What Bernard Actually Claims

Bernard makes the following arguments:

1. John 3:5 = Water Baptism

"Jesus said we must be born of water and the Spirit in order to enter the kingdom of God (John 3:5)."

Bernard asserts (in Chapter 4) that "born of water" refers to water baptism, making baptism a prerequisite for entering God's kingdom.

2. Mark 16:16 as a Two-Part Formula

"He that believeth and is baptized shall be saved... If we say baptism is not necessary, we amend the Lord's statement."

Bernard treats this as a conjunctive requirement — faith plus baptism = salvation. Remove baptism, and you've edited Jesus.

3. Titus 3:5 as Baptismal Regeneration Lite

"We are saved by 'the washing of regeneration, and renewing of the Holy Ghost' (Titus 3:5). Both verses refer to water baptism."

4. His Own Halfhearted Caveat

Bernard tries to have it both ways:

"These verses place water baptism within the process of the new birth, but they do not teach baptismal regeneration."

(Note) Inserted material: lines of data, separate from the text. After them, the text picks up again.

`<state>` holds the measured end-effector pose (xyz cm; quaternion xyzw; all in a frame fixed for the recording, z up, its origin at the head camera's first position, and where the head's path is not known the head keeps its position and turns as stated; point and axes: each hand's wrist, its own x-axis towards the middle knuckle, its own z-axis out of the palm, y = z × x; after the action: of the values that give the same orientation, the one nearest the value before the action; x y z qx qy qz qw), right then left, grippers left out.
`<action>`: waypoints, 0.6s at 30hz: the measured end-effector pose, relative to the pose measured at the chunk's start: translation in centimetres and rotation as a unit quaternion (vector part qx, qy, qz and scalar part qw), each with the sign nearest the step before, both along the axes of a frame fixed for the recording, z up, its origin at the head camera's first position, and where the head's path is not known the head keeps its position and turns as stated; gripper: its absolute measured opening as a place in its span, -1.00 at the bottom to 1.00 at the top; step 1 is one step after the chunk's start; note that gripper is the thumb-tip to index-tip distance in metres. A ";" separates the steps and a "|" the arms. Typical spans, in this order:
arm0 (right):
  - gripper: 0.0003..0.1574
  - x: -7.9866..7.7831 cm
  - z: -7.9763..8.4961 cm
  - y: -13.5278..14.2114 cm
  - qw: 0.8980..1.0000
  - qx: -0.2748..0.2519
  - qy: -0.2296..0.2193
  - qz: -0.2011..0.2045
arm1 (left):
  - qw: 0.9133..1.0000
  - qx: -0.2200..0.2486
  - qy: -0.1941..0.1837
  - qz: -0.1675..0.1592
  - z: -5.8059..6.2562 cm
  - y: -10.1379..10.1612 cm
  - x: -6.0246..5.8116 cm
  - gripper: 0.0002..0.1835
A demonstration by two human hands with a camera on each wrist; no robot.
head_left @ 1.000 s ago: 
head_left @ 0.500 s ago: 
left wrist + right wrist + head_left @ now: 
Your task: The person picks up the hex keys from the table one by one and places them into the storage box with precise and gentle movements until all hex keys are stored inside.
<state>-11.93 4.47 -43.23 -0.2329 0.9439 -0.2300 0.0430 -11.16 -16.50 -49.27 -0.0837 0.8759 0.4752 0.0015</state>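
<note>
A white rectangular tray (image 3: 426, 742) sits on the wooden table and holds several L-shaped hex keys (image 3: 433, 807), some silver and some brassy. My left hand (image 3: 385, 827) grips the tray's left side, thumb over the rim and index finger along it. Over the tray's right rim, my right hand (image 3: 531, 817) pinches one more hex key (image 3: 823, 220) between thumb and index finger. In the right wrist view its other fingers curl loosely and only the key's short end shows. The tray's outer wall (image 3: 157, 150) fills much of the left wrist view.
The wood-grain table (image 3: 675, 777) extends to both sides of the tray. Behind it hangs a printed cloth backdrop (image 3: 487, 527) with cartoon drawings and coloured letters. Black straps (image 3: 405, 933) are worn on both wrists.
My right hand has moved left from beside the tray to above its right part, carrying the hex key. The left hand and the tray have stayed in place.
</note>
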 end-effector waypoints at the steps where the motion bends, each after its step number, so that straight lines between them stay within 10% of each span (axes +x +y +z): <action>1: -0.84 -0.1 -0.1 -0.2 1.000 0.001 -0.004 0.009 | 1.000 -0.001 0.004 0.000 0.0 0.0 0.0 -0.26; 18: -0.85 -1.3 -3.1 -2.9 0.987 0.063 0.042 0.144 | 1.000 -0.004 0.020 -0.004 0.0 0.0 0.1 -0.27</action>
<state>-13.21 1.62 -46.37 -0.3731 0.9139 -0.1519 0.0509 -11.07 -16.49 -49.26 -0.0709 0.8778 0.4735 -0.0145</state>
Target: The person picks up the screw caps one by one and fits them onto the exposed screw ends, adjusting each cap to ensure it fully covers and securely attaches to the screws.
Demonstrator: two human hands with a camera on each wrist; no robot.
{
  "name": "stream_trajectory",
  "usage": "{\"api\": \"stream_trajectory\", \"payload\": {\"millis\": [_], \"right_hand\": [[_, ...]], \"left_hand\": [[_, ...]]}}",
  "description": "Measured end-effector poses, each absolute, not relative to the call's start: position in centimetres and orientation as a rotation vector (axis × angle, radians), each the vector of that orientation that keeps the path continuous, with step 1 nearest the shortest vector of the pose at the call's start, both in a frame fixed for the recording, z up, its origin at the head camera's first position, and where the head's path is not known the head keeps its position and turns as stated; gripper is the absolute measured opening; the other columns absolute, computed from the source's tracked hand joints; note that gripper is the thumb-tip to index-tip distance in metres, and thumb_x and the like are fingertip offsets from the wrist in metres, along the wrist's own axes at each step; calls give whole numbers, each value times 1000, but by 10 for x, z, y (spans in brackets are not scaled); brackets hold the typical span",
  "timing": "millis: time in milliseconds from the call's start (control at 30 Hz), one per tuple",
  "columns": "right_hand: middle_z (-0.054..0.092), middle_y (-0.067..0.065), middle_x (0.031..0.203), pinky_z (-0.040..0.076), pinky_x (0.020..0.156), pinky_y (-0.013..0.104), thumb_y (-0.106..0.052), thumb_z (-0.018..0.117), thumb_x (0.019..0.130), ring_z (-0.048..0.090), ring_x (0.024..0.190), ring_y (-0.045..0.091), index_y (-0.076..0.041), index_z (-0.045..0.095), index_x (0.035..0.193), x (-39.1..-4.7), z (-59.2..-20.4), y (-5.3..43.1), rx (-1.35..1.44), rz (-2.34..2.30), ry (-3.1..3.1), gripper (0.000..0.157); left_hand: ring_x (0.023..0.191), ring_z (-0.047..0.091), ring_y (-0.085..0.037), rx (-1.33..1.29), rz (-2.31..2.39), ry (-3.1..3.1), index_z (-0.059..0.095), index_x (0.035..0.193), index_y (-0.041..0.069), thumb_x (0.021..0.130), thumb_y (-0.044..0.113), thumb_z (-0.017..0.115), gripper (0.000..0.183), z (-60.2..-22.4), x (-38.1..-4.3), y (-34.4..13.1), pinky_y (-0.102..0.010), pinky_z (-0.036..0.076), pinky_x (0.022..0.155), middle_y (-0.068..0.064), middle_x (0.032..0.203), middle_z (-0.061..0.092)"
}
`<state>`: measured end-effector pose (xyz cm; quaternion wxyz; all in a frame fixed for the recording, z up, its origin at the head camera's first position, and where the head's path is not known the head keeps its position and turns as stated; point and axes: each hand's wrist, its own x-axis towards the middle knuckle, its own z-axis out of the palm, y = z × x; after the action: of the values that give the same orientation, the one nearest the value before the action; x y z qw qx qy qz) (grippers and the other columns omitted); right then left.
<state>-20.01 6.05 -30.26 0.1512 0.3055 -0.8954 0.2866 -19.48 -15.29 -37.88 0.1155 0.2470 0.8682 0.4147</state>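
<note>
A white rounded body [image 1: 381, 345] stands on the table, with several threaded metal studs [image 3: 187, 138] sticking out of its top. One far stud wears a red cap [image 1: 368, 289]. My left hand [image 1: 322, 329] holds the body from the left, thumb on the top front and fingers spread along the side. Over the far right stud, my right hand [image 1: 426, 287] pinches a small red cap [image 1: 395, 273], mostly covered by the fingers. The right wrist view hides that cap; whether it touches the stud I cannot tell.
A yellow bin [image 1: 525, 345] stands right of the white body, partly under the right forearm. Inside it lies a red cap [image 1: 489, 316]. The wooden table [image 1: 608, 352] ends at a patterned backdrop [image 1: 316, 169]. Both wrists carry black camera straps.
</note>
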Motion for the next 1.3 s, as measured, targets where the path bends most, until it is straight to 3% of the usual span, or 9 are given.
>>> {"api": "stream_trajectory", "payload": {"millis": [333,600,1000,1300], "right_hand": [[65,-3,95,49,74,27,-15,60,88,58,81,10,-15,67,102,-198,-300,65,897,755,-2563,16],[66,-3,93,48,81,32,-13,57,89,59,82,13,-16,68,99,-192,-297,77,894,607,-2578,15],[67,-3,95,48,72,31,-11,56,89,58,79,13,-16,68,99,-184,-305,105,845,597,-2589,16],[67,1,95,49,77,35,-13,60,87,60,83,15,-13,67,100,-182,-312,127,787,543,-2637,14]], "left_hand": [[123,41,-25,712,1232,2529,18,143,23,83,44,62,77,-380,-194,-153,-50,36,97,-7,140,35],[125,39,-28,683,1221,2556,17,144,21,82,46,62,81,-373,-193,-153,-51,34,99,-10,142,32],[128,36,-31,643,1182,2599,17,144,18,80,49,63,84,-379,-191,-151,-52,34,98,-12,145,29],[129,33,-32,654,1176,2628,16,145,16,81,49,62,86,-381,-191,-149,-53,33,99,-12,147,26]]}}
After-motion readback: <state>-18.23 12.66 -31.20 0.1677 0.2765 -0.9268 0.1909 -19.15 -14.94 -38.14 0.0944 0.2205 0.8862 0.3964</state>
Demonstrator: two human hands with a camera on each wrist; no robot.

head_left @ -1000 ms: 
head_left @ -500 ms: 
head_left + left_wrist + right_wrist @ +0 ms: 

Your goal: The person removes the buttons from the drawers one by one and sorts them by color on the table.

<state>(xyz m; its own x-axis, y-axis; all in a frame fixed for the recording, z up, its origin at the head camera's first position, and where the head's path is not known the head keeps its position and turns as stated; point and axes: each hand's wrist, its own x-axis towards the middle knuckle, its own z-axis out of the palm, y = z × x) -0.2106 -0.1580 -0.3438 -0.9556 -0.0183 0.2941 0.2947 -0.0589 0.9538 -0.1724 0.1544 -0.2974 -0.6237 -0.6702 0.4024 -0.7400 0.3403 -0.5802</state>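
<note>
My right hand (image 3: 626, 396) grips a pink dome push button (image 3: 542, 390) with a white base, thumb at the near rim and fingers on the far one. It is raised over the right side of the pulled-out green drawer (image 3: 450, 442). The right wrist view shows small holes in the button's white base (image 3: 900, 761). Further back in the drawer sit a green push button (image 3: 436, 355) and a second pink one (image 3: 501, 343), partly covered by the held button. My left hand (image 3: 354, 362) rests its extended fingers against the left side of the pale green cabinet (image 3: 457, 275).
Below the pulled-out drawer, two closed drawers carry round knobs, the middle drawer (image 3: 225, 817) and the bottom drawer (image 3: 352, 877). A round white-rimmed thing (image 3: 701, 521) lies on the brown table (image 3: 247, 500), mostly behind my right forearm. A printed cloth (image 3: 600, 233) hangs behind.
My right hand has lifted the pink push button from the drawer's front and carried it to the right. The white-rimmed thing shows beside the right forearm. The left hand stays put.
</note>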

This is logically incoherent. If baptism is necessary for salvation, that is baptismal regeneration — regardless of what you call it. Calling your cat a dog doesn't make it bark.


Detailed Rebuttal

❶ The Exegetical Problems

John 3:5 — "Born of Water and Spirit"

Bernard's interpretation that "water" = baptism is weak for multiple reasons:

  • Context favors natural birth. In John 3:6, Jesus immediately contrasts "born of flesh" with "born of Spirit." The most natural reading of "water" in v.5 is amniotic fluid — the physical birth — which is exactly how Nicodemus would have understood it as a first-century Jew. Jesus is saying: first you enter the world naturally, then you must be born supernaturally.
  • No baptism has occurred yet in John's narrative at this point. To read a developed Christian theology of baptism back into a pre-Pentecost conversation with a Pharisee is eisegesis.
  • Ezekiel 36:25-27 is the better background. Jesus, speaking to a teacher of Israel (v.10), would be alluding to the Old Testament promise of water-cleansing and Spirit-renewal (Ezekiel 36) — a metaphor for spiritual transformation, not a ritual requirement.
  • Grudem's Systematic Theology consistently demonstrates that the Reformed and evangelical tradition has never treated John 3:5 as a baptismal formula, but rather as a reference to spiritual regeneration by the Spirit, possibly using water as a symbol of purification.

Mark 16:16 — "He That Believeth and Is Baptized"

This is Bernard's strongest-sounding text, but it collapses under scrutiny:

  • The second half of the verse destroys his argument. Jesus says: "he that believeth not shall be damned." Notice — not "he that is not baptized shall be damned." The condemnation clause is tied entirely to unbelief, not unbaptism. This is the text's own internal logic telling you that faith is the decisive element.
  • The longer ending of Mark (16:9-20) is itself textually disputed — absent from Codex Sinaiticus and Codex Vaticanus, the two oldest and most reliable manuscripts. Building an essential salvation doctrine on a textually uncertain passage is, to put it charitably, a bold move.
  • Bernard's logic would also condemn the thief on the cross (Luke 23:43), who received a direct promise of paradise from Jesus with zero opportunity for water baptism. Bernard has to perform extraordinary gymnastics to escape this counterexample.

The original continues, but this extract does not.